# HP LaserJet p2015 leaving black streaks down the left side of page



## Carbs2k (Dec 4, 2009)

Hi there this is my first post, so here goes. In my office one of the p2015s has been leaving vertical black lines down the left hand side of the page. I have already tried the following. 1) Running the cleaning utility. 2) cleaning the paper path with canned air and an alcohol swab 3) changing the toner cart 4) replacing the transfer roller... all with no success :upset: . Attached is a pdf scan of some of the pages with the last one being one of the cleaning pages ignore the lines going down the center as these are not on the physical page itself.
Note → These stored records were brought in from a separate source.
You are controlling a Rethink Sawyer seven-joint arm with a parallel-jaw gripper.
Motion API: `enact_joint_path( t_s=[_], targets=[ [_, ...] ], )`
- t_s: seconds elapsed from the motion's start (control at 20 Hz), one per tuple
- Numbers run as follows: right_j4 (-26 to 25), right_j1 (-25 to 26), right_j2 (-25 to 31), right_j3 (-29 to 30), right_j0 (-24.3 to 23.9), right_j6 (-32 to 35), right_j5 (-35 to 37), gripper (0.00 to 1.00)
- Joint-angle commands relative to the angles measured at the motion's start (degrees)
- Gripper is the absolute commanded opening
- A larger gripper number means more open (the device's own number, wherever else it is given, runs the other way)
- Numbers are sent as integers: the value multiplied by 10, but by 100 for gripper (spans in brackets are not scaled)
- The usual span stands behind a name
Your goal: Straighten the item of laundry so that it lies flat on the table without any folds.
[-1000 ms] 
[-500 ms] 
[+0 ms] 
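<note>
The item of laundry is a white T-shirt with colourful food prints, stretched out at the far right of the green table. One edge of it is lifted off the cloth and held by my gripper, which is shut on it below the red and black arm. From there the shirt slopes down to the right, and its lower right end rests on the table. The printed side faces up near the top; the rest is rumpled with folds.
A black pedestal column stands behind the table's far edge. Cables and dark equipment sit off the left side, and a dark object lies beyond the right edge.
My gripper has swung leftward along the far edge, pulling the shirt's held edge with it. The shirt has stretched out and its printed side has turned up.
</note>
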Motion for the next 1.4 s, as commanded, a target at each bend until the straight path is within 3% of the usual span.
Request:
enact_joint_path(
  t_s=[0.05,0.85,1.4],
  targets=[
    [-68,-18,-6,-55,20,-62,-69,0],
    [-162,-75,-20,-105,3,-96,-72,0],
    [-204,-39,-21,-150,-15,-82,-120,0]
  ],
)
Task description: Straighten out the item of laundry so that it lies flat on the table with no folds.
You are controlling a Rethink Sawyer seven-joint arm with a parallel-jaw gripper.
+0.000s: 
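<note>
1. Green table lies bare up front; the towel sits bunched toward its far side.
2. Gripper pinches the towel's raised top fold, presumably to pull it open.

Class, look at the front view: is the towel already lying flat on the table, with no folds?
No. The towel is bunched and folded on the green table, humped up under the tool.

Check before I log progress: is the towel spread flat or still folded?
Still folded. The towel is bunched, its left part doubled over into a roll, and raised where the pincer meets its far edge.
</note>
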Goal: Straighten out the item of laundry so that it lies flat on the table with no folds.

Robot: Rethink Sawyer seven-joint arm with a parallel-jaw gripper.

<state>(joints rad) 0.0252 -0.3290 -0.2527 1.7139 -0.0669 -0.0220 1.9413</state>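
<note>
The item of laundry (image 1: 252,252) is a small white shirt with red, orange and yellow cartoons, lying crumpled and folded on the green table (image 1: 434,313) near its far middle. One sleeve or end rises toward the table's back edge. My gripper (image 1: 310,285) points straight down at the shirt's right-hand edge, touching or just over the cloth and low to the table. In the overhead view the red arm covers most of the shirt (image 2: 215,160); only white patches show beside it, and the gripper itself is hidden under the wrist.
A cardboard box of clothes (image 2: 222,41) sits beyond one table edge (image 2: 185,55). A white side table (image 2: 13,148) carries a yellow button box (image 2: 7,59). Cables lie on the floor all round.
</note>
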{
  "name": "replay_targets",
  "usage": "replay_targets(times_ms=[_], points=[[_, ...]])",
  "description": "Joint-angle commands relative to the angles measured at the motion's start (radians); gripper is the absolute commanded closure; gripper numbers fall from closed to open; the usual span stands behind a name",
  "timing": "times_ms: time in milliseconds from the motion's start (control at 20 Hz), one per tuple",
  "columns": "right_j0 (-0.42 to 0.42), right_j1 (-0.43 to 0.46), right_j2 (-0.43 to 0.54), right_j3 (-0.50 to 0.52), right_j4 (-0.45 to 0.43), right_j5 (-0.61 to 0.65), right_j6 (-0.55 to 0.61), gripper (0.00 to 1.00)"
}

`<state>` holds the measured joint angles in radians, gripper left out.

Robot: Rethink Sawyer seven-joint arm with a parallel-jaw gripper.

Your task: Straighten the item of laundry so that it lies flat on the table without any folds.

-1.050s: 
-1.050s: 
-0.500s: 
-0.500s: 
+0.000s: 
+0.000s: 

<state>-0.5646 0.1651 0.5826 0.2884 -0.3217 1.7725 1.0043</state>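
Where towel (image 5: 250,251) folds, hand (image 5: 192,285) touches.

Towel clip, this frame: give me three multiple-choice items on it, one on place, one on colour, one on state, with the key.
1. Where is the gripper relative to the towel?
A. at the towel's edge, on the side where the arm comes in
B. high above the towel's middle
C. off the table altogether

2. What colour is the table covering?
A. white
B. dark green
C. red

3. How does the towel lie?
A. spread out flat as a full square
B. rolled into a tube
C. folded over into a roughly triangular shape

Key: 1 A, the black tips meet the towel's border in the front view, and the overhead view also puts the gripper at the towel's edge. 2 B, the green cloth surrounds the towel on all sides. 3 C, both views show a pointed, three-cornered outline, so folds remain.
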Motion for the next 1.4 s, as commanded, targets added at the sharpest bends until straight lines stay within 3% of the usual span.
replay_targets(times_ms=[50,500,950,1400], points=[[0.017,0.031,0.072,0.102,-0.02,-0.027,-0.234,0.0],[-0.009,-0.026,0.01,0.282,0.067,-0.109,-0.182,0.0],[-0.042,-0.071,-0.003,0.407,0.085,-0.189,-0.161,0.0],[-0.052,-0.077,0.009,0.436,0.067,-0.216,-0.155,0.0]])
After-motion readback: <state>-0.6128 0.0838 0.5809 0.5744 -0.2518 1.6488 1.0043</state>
The only thing left that I can think of would be the fuser itself. Any ideas?


----------



## Carbs2k (Dec 4, 2009)

Anyone??


----------



## inkinawink (Dec 17, 2008)

I had this problem with a different model, turned out the reflector mirrors needed cleaning, also doesn't hurt to clean the corona wire.


----------



## DonaldG (Aug 23, 2007)

Are you refilling the cartridges with toner? If so, the waste reservoir may be full and needs emptying. I don't know the Laserjet 2015 but you may need to cut a hole in a strategic place to be able to empty the waste toner powder. 

(Actually I save it and recycle it however that is not to be recommended!)

I have a Laserjet 1200 and get at least 3 refillings of aftermarket toner before I need to replace the cartridge (cartridge = £45, refill tone = £13...) Saves money ...


----------



## Carbs2k (Dec 4, 2009)

It seems the problem was indeed the fuser. The sleeve was damaged and was leaving those streaks on the page.


----------